Some examples when private singleton IDs can be useful:

  • You have some personal settings per user and you want the database objects representing a setting to be a singleton instance (one per setting and user).
  • You want a default placeholder to exist for every user. In a music app, it could be “Favourite songs”.

Example: Personal Settings Object

// Database declaration
const db = new Dexie("MyAppDB");
db.version(1).stores({
  personalSettings: 'id'
});

// Read setting:
const themeSetting = await db.personalSettings.get('#theme');
console.log("User theme is:", themeSetting?.value ?? "default-theme");

// Update setting:
await db.personalSettings.put({id: '#theme', value: 'dark-mode'});

Like all data in Dexie Cloud, it is allowed to add objects even when not yet authenticated to the server. When user finally authenticates, his or her created objects will get their realmId set to the correct private realmId of the authenticated user and get synced to the server. This goes for private objects only - non-authenticated users may never create or manipulate objects in other realms than the private one.

Adding normal objects with globally unique IDs have a drawback in case you want to avoid multiple instances of an object after logging in to the service and syncing it with existing data (where the action to add the same object had been done by the same user on another client).

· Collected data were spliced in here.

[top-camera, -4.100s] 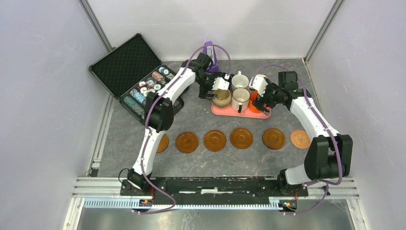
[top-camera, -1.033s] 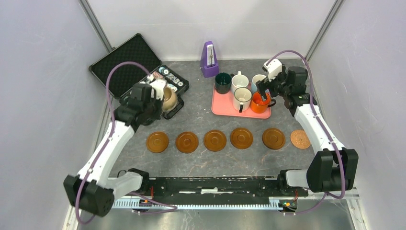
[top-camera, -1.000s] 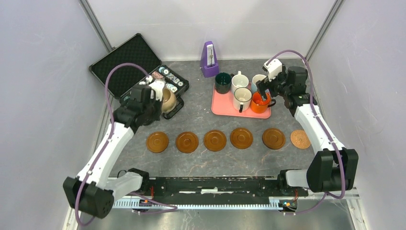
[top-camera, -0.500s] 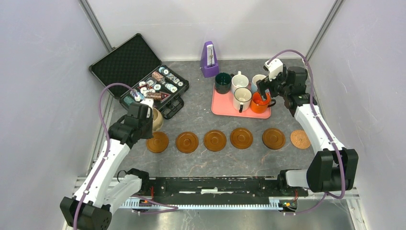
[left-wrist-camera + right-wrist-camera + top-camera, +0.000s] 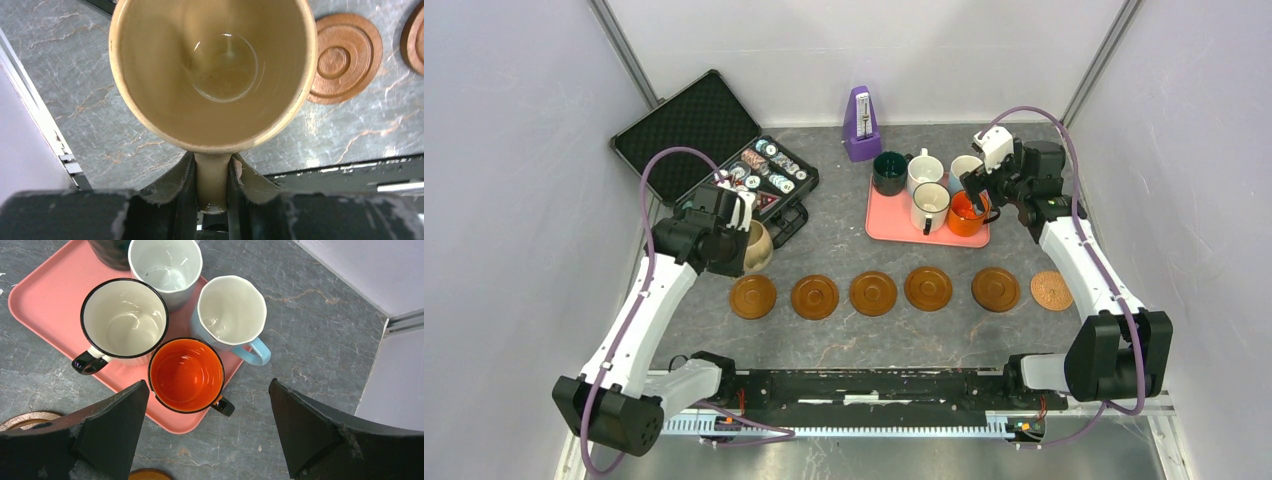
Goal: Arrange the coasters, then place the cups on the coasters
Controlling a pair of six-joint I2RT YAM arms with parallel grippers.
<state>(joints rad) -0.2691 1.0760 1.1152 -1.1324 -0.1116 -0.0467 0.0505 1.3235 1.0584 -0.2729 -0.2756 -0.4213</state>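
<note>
My left gripper (image 5: pixel 212 161) is shut on the handle of the tan cup (image 5: pixel 212 75), which hangs upright. In the top view this cup (image 5: pixel 758 247) sits just behind the leftmost coaster (image 5: pixel 753 297); that coaster (image 5: pixel 345 57) lies right of the cup in the left wrist view. Several brown coasters form a row across the table, ending at the right one (image 5: pixel 1051 290). My right gripper (image 5: pixel 207 390) is open above the orange cup (image 5: pixel 186 375), holding nothing. On the pink tray (image 5: pixel 40 295) also stand a black-rimmed cream cup (image 5: pixel 124 320), a white cup (image 5: pixel 165 265) and a light blue cup (image 5: pixel 231 312).
An open black case of poker chips (image 5: pixel 724 165) lies at the back left, close behind my left gripper (image 5: pixel 740 238). A purple metronome (image 5: pixel 861 125) stands at the back centre. A dark green cup (image 5: pixel 889 172) stands at the tray's far left corner. Walls enclose the table.
My left arm has carried the tan cup from over the chip case forward, toward the leftmost coaster. The right arm has stayed still, open over the tray.
</note>
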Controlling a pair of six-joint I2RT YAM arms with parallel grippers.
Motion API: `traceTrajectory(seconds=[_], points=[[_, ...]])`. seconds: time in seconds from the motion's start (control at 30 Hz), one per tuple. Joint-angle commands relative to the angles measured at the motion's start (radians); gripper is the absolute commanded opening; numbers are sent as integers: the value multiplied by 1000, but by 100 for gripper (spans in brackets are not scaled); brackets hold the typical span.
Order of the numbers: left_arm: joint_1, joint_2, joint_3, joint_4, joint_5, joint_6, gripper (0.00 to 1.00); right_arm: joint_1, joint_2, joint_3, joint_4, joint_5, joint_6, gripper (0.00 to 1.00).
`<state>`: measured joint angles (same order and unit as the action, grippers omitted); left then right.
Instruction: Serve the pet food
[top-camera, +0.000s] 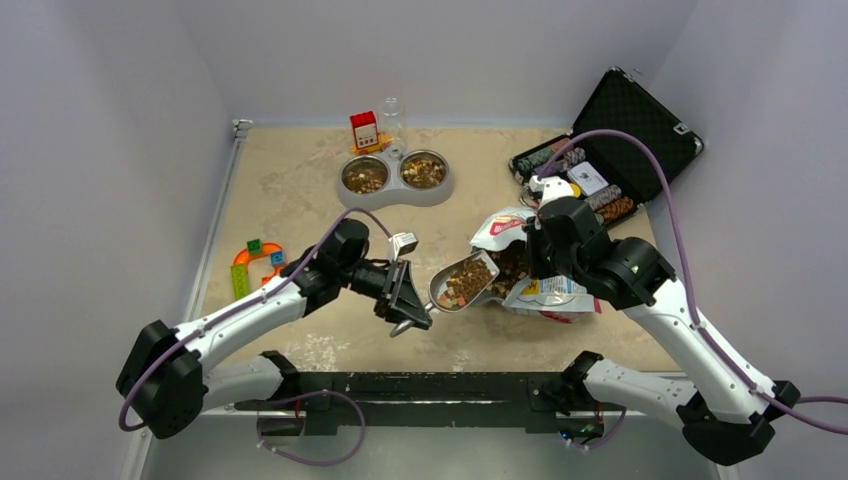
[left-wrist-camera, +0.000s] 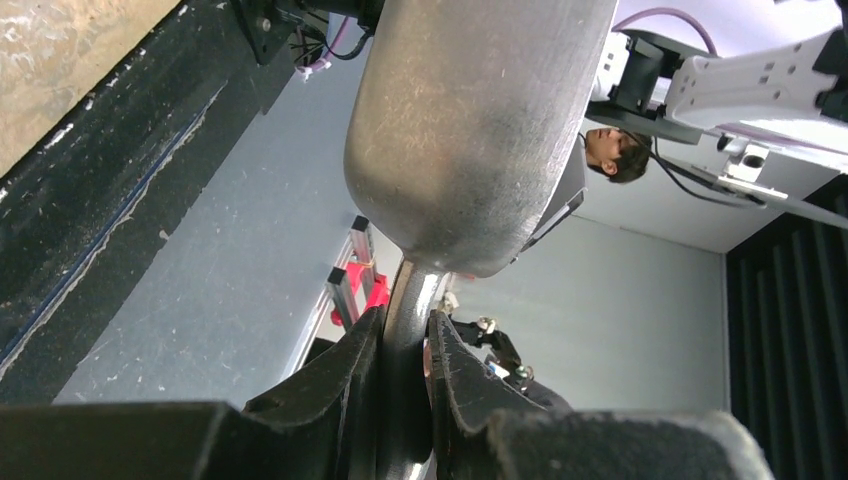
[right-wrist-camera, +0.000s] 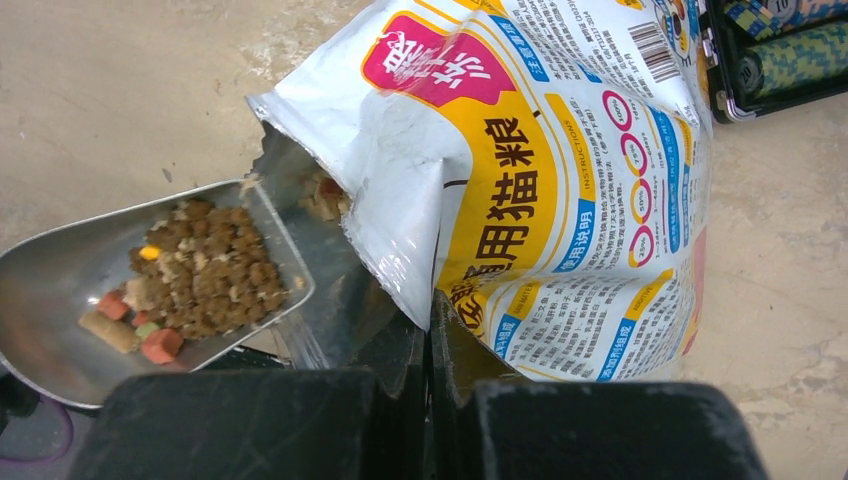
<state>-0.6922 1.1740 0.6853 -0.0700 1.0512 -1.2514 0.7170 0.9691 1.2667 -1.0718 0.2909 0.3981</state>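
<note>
Top: left gripper (top-camera: 405, 300) clamps scoop (top-camera: 465, 282) by its handle. Pet food (top-camera: 460, 288) is heaped in it, mouth pointing right into bag (top-camera: 545, 292). At the table (top-camera: 290, 190) far edge: double bowl (top-camera: 395, 195), far-left of scoop, left arm nearer.
Left wrist: fingers (left-wrist-camera: 340, 390) pinch the handle.
Right wrist: right gripper (right-wrist-camera: 430, 330) clenched on bag edge.

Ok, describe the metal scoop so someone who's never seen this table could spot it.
On the tan table, find the white-and-yellow bag right of centre. At its open mouth is the scoop, its handle pinched in the left gripper. Unlike the round double bowl farther back, it is a shiny trough holding pet food.
</note>
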Motion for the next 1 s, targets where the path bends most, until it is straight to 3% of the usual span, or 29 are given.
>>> traceTrajectory(seconds=[0.0,0.13,0.23,0.37,0.47,0.63,0.8,0.97], points=[[17,-79,-12,-34,22,43,0,-12,-4,79,103,66,35,0],[17,-37,27,-67,0,69,0,-12,-10,63,139,7,3,0],[17,35,128,-201,-22,137,0,-12,-10,55,150,-43,-23,0],[14,214,350,-486,-75,266,0,-11,-12,39,164,-96,-83,0],[-9,378,528,-663,-91,278,0,-3,-22,29,179,-146,-125,0],[-20,546,824,-1203,-270,304,0,60,2,65,156,-100,-171,0],[-16,451,813,-1352,-410,207,0,114,23,71,158,-72,-154,0],[-19,403,769,-1339,-439,171,0,119,14,35,191,-91,-107,0]])
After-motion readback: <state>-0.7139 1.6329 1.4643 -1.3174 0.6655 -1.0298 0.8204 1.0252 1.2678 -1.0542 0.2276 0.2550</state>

Private IDs prohibits getting multiple instances in these cases. The settings example above is a good example.

  1. User opens app on phone and changes the theme to “light-mode”.
  2. User logs in. The #theme object with value “light-mode” is persisted on her account in the cloud.
  3. User opens app on desktop (without logging in yet) but now chooses the theme “dark-mode”.
  4. User logs in. The #theme obejct with value “dark-mode” will overwrite the existing “light-mode”.
  5. User opens app on a third device where he or she have already logged in before.
  6. The latest #theme object is synced to the client and user will get the latest chosed theme (“dark-mode”)

Private Singletons must never be shared

An object with an private ID (starting with “#”) must never be shared but needs to always lie in the private realm. If your app allows for sharing placeholder objects such as To-do lists, music albums or similar, take special care if the placeholder uses a private ID, and if so, disable the possibility to share it.